Excerpts from a dataset:
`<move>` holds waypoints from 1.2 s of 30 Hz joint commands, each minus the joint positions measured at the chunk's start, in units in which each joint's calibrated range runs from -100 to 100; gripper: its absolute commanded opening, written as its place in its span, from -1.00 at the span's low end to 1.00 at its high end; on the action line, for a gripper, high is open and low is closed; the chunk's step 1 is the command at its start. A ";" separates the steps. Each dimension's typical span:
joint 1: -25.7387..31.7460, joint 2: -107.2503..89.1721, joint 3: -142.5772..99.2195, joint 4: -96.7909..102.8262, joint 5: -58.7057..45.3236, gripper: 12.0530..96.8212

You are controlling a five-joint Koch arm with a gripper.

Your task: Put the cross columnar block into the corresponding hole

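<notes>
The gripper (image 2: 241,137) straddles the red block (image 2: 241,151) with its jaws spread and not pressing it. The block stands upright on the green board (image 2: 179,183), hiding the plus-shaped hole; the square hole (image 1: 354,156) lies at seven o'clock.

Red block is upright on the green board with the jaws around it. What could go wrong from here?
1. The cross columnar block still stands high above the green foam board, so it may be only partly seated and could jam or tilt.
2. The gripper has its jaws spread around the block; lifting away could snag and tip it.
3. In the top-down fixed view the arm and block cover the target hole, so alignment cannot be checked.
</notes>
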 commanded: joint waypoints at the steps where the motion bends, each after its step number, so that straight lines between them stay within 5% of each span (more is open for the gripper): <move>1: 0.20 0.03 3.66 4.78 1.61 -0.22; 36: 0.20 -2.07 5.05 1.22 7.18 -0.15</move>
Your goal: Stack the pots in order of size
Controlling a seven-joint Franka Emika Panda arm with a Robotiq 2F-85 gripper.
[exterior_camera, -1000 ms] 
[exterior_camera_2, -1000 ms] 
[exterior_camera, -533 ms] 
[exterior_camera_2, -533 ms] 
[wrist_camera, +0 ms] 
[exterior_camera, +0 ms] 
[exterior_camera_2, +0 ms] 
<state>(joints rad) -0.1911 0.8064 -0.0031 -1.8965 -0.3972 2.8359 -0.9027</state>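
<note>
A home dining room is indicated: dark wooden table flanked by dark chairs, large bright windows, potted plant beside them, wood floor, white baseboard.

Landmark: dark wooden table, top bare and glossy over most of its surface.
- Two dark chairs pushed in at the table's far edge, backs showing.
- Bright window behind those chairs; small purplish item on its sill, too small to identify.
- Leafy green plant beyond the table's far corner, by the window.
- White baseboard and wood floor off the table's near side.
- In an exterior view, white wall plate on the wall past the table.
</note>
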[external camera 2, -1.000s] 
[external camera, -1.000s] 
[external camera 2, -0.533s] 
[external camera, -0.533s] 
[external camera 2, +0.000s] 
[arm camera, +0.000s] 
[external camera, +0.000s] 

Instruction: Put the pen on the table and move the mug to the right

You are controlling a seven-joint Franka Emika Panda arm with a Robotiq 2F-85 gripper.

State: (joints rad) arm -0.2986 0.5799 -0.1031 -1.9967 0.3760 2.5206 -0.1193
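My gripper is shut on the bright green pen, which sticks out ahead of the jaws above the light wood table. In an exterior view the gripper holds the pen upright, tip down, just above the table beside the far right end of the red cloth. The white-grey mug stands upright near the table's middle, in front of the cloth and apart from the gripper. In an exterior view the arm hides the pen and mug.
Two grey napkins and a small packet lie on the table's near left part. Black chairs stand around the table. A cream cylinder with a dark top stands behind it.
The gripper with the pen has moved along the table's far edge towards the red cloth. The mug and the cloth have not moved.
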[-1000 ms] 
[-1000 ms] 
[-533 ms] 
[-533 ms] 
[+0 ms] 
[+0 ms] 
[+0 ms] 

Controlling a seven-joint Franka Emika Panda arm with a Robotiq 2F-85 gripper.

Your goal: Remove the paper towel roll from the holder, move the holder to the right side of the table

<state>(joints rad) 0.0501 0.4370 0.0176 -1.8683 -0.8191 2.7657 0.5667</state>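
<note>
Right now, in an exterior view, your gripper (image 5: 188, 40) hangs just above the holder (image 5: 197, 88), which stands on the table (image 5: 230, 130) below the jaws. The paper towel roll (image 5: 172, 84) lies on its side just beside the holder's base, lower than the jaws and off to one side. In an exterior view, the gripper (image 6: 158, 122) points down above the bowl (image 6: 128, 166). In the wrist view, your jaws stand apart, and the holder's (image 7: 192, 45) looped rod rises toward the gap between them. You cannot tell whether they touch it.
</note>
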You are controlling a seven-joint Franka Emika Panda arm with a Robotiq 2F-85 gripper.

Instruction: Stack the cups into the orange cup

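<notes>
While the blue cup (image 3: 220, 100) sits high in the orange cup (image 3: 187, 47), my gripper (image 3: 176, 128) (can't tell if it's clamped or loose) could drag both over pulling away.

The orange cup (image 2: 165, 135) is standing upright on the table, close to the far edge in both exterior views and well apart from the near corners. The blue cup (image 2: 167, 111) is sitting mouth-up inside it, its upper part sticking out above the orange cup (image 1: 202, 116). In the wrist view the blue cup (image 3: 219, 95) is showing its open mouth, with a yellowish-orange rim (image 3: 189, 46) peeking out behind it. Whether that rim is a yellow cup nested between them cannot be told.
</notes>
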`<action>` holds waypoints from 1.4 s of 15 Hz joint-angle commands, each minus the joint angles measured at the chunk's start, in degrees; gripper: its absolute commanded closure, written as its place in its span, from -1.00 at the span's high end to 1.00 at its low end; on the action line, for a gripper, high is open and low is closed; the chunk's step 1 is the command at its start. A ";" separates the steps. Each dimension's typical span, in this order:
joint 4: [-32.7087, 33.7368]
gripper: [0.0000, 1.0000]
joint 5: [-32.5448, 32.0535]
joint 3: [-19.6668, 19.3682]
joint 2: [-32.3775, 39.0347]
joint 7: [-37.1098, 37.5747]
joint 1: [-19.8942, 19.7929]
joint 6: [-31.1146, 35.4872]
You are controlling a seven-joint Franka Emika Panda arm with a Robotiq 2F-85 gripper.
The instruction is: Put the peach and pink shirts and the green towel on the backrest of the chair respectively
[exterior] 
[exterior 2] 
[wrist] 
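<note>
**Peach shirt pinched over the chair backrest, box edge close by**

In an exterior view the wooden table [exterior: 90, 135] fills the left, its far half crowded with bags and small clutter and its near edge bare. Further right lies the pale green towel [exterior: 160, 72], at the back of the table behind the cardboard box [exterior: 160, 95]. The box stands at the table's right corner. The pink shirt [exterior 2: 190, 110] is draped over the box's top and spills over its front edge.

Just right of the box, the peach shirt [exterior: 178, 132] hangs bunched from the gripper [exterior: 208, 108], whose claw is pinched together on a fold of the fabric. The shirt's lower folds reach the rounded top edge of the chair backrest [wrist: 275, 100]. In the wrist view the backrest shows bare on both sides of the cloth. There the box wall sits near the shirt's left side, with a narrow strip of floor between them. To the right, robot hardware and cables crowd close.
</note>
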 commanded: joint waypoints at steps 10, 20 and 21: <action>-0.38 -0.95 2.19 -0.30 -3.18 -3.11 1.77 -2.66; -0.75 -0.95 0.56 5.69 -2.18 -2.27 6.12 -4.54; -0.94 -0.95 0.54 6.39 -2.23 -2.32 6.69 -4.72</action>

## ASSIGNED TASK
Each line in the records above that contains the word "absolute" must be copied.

## OUTPUT FOR THIS EXERCISE
`<move>` holds waypoints from 1.2 s of 30 Hz joint commands, each minus the joint positions measured at the chunk's start, in units in which each joint's calibrated range runs from -100 to 100; gripper: its absolute commanded opening, written as its place in its span, from -1.00 at the span's low end to 1.00 at its high end; on the action line, for a gripper, high is open and low is closed; the chunk's step 1 is the command at its start. A ";" separates the steps. Each dimension's typical span:
`<action>` holds waypoints from 1.4 s of 15 Hz joint-angle commands, each minus the joint angles measured at the chunk's start, in degrees; gripper: its absolute commanded closure, written as its place in its span, from -1.00 at the span's high end to 1.00 at its low end; on the action line, for a gripper, high is open and low is closed; the chunk's step 1 is the command at its start. A ";" separates the steps. Each dimension's typical span, in this order:

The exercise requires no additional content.